The Guardian reported that the developers of the rapid testing devices – which include experts in microbiology and phone operators like O2 – expected them to be sold for a pound each in vending machines in nightclubs, pharmacies and supermarkets.

The research has been given the thumbs up by Professor Noel Gill, the head of HIV and STIs at the British government’s Health Protection Agency, who said he hoped the application of new technology would reduce infections among young people.
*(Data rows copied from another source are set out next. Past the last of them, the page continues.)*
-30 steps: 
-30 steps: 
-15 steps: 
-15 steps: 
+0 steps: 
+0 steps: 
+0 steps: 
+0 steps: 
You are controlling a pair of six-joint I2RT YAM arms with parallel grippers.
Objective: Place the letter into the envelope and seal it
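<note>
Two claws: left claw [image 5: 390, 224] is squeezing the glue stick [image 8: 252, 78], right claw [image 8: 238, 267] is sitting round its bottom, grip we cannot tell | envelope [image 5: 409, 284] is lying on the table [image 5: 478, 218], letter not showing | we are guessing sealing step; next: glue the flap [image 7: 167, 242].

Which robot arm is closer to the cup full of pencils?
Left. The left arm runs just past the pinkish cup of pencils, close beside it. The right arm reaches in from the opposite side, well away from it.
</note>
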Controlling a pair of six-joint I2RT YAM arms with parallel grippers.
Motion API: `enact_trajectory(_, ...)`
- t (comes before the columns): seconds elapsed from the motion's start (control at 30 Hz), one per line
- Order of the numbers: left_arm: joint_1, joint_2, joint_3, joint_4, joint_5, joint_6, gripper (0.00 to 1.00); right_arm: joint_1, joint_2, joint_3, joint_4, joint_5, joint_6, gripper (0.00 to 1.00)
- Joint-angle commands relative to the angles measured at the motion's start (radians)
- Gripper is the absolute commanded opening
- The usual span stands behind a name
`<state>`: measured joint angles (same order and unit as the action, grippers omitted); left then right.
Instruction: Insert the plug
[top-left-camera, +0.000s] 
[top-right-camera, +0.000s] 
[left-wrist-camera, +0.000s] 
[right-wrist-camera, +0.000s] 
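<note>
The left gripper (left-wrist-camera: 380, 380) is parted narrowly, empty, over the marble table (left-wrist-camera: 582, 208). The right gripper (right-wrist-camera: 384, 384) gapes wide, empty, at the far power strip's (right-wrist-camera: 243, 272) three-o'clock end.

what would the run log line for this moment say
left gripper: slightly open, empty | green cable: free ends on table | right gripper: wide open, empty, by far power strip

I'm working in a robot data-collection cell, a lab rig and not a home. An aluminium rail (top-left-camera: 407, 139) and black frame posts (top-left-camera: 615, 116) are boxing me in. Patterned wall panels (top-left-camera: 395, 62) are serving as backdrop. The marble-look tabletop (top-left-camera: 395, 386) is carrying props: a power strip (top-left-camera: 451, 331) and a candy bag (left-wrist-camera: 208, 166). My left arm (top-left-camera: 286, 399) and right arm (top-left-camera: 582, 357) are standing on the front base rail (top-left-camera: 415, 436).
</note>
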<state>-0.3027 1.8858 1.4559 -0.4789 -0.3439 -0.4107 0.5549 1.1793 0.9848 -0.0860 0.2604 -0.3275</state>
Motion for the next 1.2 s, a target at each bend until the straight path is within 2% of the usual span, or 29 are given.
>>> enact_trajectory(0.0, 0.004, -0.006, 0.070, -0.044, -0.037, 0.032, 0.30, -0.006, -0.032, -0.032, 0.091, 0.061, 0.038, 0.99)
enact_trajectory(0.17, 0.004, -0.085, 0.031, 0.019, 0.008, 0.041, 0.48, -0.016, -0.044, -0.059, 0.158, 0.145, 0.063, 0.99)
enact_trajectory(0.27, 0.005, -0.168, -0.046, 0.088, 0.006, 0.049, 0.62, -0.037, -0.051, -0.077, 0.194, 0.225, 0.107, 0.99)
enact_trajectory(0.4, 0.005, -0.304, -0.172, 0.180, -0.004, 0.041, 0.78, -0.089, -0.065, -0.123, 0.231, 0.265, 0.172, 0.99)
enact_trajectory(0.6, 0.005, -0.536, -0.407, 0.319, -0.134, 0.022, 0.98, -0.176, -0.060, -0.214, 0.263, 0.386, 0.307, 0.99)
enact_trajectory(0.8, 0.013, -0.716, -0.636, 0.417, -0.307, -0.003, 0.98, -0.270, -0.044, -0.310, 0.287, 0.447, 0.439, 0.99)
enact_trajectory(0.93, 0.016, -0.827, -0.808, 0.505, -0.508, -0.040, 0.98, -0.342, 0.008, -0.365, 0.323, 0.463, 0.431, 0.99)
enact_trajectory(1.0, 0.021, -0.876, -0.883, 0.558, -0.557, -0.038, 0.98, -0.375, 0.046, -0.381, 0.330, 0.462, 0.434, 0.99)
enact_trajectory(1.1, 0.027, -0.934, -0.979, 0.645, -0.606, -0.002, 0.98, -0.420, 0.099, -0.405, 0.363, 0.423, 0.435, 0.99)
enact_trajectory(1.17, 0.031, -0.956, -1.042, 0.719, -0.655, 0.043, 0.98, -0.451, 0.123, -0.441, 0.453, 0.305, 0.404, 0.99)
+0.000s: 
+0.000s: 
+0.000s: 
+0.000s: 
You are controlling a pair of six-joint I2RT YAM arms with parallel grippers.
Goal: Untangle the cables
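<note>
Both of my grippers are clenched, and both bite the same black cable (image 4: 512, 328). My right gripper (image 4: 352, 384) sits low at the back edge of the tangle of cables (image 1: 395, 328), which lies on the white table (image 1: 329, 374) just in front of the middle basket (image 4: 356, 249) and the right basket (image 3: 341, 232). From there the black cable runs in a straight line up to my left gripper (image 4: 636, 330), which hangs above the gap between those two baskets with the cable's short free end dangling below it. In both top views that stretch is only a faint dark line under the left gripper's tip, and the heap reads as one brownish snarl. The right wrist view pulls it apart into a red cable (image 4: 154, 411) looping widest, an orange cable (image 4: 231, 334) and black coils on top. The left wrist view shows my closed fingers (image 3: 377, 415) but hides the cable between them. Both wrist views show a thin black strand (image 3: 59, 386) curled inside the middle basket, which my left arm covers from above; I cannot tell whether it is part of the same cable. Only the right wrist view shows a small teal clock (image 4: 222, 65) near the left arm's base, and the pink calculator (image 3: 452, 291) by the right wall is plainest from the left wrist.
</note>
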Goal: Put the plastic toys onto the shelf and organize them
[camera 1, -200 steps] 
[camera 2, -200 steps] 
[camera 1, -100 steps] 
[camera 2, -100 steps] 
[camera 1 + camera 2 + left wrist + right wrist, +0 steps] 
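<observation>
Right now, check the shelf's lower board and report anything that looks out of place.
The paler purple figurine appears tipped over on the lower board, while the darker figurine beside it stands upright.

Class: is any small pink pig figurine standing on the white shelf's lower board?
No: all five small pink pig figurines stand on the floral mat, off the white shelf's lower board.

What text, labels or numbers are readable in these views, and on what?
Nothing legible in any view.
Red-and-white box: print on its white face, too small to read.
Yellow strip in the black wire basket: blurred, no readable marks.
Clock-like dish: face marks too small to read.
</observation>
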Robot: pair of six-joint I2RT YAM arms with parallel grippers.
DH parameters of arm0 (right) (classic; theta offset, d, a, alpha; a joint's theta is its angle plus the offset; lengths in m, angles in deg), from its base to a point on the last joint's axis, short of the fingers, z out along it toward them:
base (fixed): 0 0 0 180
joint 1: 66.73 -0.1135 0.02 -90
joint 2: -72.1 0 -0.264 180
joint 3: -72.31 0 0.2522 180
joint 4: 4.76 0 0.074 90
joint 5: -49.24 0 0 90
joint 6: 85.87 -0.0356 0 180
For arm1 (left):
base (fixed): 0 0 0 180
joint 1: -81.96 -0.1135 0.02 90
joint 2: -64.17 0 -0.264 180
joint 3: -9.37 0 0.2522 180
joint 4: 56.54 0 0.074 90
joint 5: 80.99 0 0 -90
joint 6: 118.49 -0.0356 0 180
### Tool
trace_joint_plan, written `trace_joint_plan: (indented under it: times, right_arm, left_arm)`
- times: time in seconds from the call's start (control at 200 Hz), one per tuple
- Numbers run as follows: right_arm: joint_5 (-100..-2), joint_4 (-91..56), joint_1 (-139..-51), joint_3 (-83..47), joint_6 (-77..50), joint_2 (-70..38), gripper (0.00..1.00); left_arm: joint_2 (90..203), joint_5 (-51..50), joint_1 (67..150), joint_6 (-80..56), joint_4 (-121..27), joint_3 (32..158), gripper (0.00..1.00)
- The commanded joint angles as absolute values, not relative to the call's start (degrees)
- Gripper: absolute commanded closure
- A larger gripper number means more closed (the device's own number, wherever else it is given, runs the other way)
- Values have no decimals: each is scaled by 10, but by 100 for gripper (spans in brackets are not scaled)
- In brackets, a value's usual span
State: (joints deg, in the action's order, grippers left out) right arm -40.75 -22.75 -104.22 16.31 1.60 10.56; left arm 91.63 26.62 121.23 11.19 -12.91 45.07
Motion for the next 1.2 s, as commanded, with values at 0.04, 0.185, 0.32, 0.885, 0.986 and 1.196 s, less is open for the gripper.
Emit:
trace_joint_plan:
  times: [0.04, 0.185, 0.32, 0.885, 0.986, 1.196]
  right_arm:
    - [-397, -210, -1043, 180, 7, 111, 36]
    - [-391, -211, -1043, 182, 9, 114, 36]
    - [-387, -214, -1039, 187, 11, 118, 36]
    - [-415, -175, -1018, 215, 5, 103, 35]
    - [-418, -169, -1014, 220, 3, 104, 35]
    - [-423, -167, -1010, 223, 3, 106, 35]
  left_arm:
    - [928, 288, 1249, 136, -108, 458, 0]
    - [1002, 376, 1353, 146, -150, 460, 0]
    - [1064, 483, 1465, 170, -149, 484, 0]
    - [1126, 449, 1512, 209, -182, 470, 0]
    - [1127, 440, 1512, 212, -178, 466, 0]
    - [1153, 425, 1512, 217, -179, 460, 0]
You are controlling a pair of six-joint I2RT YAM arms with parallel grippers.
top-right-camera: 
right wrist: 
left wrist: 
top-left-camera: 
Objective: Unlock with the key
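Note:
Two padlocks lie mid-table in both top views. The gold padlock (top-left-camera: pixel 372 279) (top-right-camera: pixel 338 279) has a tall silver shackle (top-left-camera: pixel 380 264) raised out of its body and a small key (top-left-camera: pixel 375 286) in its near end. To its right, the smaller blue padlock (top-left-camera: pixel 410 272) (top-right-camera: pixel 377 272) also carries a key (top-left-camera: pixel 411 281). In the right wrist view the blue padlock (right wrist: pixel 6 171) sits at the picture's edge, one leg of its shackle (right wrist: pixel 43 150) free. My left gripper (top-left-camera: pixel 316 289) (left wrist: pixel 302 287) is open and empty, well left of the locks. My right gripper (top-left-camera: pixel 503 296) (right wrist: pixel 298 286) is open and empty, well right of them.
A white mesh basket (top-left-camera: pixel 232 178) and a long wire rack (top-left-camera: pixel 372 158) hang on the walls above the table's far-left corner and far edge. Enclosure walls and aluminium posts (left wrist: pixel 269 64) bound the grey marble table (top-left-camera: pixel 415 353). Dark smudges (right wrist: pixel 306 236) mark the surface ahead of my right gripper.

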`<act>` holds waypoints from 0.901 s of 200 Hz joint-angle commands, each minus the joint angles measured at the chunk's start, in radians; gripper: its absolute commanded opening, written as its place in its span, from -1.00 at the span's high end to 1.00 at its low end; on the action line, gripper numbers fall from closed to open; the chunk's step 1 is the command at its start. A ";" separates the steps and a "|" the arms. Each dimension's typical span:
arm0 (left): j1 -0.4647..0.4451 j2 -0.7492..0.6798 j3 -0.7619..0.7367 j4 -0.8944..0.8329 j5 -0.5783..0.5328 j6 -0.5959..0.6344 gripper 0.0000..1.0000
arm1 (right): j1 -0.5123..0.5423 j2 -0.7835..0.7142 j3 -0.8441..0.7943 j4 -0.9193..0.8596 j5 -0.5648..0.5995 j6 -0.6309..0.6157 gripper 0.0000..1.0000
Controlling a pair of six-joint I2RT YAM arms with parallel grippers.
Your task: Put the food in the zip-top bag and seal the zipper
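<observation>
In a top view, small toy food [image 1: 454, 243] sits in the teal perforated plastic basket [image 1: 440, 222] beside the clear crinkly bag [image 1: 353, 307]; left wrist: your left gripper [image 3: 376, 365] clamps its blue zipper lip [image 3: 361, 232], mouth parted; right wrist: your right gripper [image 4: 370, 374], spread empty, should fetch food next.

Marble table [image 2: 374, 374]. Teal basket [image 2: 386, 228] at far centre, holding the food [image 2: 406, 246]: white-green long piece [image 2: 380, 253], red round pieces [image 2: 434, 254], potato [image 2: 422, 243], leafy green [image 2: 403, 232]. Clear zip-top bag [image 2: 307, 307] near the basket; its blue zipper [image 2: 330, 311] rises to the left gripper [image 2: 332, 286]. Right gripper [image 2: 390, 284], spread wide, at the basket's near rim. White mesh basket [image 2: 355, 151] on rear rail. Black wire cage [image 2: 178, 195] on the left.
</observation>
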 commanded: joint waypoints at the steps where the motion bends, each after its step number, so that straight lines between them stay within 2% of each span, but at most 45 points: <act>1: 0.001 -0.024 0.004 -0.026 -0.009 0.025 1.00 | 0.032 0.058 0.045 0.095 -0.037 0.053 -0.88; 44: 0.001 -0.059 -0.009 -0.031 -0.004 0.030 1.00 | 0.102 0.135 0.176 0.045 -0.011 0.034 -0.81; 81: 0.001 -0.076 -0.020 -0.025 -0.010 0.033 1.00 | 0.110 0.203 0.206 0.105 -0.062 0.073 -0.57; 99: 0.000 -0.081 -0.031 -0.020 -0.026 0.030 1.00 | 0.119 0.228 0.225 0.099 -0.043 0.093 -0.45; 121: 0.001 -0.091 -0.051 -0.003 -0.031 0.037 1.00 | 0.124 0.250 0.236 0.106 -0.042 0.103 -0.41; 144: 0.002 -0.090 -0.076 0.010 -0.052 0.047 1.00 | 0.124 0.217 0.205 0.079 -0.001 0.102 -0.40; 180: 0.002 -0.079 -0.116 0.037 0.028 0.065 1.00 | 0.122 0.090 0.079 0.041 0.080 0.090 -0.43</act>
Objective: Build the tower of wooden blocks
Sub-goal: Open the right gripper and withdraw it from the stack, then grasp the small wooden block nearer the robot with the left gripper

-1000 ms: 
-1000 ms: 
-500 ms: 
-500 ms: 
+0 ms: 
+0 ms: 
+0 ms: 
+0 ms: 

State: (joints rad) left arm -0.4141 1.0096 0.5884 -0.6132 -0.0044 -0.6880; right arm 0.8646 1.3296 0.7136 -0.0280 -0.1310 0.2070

The HPA would coordinate large-scale evaluations of the technology within a network of collaborating STI clinics.

But Professor Basil Donovan, head of the sexual health program at the University of New South Wales’ National Centre in HIV Epidemiology & Clinical Research, said he maintained a “healthy scepticism” about the project.

“If they say that’s what they’re aspiring to that would be terrific, but unfortunately there’s no such test yet – at this stage it’s just fantasy,” Professor Donovan said in a phone interview.

“There was a paper published just a couple of weeks ago where they looked at all of the commercially available home testing kits for chlamydia and they were just a joke – if someone had chlamydia there was only a 10 per cent chance that the test would show it up.”

But Professor Donovan said he believed it was a “great idea”, concurring with Dr Sadiq that a big problem with current STD testing was that “it’s too embarrassing and too expensive to test everyone all the time”.

“I think in our lifetime it will happen and at the moment there are rapid home tests available for some conditions like HIV that are actually quite good,” he said.

Professor Adrian Mindel, sexual health medicine expert at the University of Sydney and the director of the sexually transmitted infections research centre at Westmead Hospital, said the STD problem could not be solved with technology alone.

“I don’t think the issue is the rapid test, it’s getting people to do the test that is the issue and that to me is the fundamental barrier rather than the technology,” he said.

“People have to identify themselves as being at risk and that is the difficulty at the moment.”

Professor Mindel said it was critical to educate young people about STDs, including that the majority of the infections don’t have symptoms and the infection may be transmitted even when symptoms aren’t present.